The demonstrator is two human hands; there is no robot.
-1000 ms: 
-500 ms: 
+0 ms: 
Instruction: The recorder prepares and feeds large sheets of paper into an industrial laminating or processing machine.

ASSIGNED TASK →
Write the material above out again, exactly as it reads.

YOUR SOLUTION →
The demonstrator is two human hands; there is no robot.
-1000 ms: 
-500 ms: 
+0 ms: 
Instruction: The recorder prepares and feeds large sheets of paper into an industrial laminating or processing machine.

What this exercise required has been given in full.